-- Action item --
Return every line of the data below, exactly.

BEGIN

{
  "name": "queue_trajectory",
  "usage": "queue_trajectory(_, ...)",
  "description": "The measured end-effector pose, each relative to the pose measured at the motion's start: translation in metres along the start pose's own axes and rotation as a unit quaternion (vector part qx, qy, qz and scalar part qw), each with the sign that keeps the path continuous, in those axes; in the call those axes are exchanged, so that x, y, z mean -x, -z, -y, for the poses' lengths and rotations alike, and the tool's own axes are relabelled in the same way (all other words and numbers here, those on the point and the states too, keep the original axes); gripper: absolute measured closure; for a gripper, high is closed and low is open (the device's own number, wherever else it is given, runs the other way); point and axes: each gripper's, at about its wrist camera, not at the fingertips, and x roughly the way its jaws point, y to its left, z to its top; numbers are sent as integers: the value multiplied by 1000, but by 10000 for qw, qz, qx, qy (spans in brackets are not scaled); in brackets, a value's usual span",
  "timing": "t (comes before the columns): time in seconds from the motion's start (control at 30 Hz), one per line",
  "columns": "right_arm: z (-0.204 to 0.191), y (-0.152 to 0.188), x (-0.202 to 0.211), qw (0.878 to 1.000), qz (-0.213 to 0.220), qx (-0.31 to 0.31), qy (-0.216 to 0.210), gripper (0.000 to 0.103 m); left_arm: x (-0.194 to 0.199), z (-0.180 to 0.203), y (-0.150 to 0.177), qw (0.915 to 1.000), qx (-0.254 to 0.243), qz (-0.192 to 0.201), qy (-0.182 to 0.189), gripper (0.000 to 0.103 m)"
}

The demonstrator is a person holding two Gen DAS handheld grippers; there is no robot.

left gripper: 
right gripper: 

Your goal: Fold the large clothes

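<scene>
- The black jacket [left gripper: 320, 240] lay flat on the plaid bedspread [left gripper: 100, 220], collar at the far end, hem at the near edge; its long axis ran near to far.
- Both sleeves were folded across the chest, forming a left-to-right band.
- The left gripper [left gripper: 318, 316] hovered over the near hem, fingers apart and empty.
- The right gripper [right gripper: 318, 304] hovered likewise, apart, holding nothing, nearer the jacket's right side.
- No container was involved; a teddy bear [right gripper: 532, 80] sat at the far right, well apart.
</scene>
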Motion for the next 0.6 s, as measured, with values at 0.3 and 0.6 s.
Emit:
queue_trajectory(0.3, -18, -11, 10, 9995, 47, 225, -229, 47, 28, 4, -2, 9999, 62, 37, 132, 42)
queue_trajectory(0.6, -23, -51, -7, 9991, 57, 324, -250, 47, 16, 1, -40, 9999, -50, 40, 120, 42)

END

-- Expected answer --
{
  "name": "queue_trajectory",
  "usage": "queue_trajectory(_, ...)",
  "description": "The measured end-effector pose, each relative to the pose measured at the motion's start: translation in metres along the start pose's own axes and rotation as a unit quaternion (vector part qx, qy, qz and scalar part qw), each with the sign that keeps the path continuous, in those axes; in the call those axes are exchanged, so that x, y, z mean -x, -z, -y, for the poses' lengths and rotations alike, and the tool's own axes are relabelled in the same way (all other words and numbers here, those on the point and the states too, keep the original axes); gripper: absolute measured closure; for a gripper, high is closed and low is open (the device's own number, wherever else it is given, runs the other way); point and axes: each gripper's, at about its wrist camera, not at the fingertips, and x roughly the way its jaws point, y to its left, z to its top; numbers are sent as integers: the value multiplied by 1000, but by 10000 for qw, qz, qx, qy (spans in brackets are not scaled); in brackets, a value's usual span",
  "timing": "t (comes before the columns): time in seconds from the motion's start (control at 30 Hz), one per line",
  "columns": "right_arm: z (-0.204 to 0.191), y (-0.152 to 0.188), x (-0.202 to 0.211), qw (0.878 to 1.000), qz (-0.213 to 0.220), qx (-0.31 to 0.31), qy (-0.216 to 0.210), gripper (0.000 to 0.103 m); left_arm: x (-0.194 to 0.199), z (-0.180 to 0.203), y (-0.150 to 0.177), qw (0.915 to 1.000), qx (-0.254 to 0.243), qz (-0.192 to 0.201), qy (-0.182 to 0.189), gripper (0.000 to 0.103 m)"
}

The demonstrator is a person holding two Gen DAS handheld grippers; there is no robot.

left gripper: 
right gripper: 

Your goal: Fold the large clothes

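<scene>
- The black jacket [left gripper: 320, 240] lay flat on the plaid bedspread [left gripper: 100, 220], collar at the far end, hem at the near edge; its long axis ran near to far.
- Both sleeves were folded across the chest, forming a left-to-right band.
- The left gripper [left gripper: 318, 316] hovered over the near hem, fingers apart and empty.
- The right gripper [right gripper: 318, 304] hovered likewise, apart, holding nothing, nearer the jacket's right side.
- No container was involved; a teddy bear [right gripper: 532, 80] sat at the far right, well apart.
</scene>
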Motion for the next 0.6 s, as measured, with values at 0.3 and 0.6 s.
Emit:
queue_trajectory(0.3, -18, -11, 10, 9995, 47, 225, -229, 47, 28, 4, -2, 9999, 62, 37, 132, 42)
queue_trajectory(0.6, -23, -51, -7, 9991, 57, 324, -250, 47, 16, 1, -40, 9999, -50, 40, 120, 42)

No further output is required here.